Nomura expects India GDP growth to bottom out at 4.5% to 5% and expects GDP growth to pick up post elections
India’s gross domestic product (GDP) should pick up further to around 5% during the fourth quarter to end-March on on a continued push from the bumper summer crop and strong exports, says Nomura, in a research report.
“However,” it said, “we expect growth to moderate again in first half of 2014 to around 4.5% by Q2 2014, on account of the anticipated sharp cutback in government spending in Q1 2014 and delay in capex activity due to political uncertainty.”
Nomura also expects the Indian government cutbacks to happen prior to the Indian elections and are cautious about their forecast due to political uncertainty.
India GDP grew 4.8% in the third quarter of the 2013 calendar year, which was above consensus expectations of 4.6% (Nomura expected it to be 4.7%), on account of good agricultural product and improvement in power, financial services and infrastructure sectors. However, much of the GDP growth improvement was driven by export growth (thanks to a weak rupee) and cutback in government spending.

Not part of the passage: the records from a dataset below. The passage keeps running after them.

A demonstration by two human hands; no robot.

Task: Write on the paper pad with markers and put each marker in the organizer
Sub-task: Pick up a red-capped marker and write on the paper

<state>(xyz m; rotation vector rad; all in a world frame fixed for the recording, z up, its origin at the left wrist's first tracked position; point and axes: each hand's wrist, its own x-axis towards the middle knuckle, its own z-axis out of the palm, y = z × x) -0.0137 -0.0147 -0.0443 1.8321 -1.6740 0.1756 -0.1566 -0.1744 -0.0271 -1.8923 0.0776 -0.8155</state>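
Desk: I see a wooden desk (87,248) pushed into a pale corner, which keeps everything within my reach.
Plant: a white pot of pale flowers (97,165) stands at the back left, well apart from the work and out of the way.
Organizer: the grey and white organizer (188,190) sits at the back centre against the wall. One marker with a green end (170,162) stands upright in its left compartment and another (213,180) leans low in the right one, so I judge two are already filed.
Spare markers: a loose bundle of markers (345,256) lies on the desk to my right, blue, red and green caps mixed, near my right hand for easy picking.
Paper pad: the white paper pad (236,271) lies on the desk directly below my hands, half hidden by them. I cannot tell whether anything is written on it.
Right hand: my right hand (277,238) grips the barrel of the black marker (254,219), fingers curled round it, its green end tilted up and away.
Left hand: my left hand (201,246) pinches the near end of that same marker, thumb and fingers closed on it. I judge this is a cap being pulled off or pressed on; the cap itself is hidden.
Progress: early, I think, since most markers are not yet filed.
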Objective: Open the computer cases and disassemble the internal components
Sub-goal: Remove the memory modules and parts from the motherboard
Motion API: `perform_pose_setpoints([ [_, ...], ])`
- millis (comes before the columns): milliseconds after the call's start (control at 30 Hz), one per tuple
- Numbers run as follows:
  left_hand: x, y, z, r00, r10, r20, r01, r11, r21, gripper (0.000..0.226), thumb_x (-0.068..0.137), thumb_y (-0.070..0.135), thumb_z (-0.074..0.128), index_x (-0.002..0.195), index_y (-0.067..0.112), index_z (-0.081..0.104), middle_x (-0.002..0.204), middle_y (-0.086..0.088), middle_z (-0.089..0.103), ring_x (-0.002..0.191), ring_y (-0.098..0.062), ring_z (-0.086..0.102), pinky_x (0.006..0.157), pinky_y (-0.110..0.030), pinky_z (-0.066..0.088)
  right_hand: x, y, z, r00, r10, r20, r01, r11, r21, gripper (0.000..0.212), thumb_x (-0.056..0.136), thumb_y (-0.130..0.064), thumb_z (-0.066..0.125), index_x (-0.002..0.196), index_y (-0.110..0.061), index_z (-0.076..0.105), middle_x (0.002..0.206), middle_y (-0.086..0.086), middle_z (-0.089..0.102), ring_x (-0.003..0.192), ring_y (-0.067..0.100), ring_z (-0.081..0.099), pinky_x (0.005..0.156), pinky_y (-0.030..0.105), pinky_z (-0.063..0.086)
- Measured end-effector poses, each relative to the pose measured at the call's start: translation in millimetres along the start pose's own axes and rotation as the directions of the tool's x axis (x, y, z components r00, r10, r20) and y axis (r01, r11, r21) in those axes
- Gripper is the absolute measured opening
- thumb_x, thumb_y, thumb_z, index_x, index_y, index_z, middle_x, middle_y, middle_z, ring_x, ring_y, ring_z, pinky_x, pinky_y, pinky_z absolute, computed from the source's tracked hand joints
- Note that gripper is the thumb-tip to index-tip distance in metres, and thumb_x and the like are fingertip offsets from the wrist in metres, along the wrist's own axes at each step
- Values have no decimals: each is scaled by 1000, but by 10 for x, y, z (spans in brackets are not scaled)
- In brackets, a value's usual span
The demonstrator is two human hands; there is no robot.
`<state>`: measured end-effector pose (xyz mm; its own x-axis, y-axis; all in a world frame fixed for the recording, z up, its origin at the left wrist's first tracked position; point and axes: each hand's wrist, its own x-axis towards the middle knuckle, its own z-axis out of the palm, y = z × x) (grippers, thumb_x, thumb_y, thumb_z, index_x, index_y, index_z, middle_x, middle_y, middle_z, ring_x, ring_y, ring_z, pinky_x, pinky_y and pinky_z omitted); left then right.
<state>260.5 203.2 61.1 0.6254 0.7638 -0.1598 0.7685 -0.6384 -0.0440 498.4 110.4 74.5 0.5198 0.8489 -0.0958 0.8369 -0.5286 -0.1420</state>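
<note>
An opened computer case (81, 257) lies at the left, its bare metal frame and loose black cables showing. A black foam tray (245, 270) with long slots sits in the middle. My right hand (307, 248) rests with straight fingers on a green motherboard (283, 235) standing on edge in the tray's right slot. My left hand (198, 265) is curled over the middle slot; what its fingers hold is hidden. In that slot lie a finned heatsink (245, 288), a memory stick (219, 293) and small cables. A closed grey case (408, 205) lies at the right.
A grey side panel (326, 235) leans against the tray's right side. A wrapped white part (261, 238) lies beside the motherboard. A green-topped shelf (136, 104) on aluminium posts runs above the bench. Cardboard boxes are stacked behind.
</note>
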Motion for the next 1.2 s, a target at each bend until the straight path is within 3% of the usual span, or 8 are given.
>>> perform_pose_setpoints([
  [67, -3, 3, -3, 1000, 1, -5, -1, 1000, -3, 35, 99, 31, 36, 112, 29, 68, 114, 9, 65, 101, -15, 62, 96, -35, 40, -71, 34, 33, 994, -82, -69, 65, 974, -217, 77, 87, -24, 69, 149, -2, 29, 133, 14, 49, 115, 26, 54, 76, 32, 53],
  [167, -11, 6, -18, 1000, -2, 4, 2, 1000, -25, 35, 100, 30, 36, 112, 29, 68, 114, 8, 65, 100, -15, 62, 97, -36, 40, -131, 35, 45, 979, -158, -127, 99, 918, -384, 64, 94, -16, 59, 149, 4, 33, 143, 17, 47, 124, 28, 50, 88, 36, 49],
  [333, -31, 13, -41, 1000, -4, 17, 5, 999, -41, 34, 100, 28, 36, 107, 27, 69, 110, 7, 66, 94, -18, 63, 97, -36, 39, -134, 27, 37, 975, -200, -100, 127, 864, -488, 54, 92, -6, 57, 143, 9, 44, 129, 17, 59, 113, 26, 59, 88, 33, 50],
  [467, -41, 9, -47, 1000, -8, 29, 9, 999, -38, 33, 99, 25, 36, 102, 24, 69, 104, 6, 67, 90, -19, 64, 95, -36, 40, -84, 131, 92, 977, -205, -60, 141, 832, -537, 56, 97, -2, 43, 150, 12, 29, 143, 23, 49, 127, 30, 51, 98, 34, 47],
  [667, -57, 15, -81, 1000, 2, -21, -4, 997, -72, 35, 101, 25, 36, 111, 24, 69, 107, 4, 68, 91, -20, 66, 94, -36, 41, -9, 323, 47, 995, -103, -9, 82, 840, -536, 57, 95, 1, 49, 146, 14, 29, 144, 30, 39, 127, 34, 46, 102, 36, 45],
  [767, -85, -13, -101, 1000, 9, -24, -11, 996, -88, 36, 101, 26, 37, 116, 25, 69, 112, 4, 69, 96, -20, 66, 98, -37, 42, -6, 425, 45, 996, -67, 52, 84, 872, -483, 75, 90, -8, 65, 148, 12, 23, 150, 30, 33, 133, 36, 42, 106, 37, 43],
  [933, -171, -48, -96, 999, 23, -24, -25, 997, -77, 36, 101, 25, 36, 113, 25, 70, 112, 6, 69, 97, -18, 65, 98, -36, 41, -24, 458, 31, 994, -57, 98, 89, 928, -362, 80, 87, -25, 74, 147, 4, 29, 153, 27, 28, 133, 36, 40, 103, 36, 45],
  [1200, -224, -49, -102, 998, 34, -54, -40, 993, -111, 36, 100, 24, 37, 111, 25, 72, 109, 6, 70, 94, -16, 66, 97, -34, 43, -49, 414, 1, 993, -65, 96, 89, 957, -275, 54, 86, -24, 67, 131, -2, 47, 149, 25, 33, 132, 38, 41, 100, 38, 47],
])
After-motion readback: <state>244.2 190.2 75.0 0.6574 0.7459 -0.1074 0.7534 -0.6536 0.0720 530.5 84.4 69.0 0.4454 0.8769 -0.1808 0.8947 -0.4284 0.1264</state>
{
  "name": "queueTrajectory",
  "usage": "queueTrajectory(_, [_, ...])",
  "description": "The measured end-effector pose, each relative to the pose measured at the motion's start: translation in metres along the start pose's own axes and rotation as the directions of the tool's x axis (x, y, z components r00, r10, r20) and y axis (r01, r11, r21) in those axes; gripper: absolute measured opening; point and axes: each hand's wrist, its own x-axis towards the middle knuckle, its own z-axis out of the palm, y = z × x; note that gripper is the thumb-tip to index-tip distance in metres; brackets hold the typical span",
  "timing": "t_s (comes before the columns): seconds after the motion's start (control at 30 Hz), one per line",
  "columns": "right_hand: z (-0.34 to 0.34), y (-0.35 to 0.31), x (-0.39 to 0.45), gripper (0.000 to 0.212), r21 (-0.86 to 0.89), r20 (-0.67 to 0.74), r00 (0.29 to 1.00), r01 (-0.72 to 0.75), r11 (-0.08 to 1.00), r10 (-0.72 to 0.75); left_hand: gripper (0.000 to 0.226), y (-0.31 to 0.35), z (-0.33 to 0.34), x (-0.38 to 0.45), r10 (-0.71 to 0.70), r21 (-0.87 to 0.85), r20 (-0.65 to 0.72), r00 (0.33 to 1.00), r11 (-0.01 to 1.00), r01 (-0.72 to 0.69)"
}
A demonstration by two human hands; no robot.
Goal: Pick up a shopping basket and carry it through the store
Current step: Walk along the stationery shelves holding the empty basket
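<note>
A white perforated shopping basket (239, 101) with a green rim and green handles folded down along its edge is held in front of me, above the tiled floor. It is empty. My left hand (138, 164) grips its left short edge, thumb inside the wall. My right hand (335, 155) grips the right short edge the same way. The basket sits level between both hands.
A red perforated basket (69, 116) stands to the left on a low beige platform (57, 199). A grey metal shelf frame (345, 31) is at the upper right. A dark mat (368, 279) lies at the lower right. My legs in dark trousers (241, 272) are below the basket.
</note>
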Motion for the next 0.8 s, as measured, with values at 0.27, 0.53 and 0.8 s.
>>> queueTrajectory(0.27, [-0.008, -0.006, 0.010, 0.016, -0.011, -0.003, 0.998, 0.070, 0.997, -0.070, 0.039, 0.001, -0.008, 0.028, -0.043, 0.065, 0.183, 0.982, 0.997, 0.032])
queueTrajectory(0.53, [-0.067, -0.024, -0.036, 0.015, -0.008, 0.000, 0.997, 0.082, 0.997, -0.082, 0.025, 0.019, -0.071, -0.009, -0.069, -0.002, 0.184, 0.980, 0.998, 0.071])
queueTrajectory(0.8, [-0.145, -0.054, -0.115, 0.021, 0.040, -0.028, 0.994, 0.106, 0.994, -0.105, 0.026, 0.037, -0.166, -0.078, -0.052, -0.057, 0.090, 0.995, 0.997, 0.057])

“On the demand side, better net exports and marginal improvement in private consumption and investment offset lower government spending. GDP at market price rose 5.6% y-o-y in Q3 of which net exports contributed four percentage points (70% of the overall growth),” the note said.
Nomura believes that India’s GDP growth is bottoming out this quarter at 5%, and expects export growth to pick up after the Indian elections, once a government has been formed. “GDP growth is still bottoming out in the 4.5-5.0% range and we expect a more sustained growth uptick after Q3 2014 once political stability has been established and aided also by steady export growth. We expect GDP growth to average 4.7% y-o-y in FY14 (year-ending March 2014), down from 5.0% in FY13, before it picks up again to 5.0% in FY15,” Nomura concluded.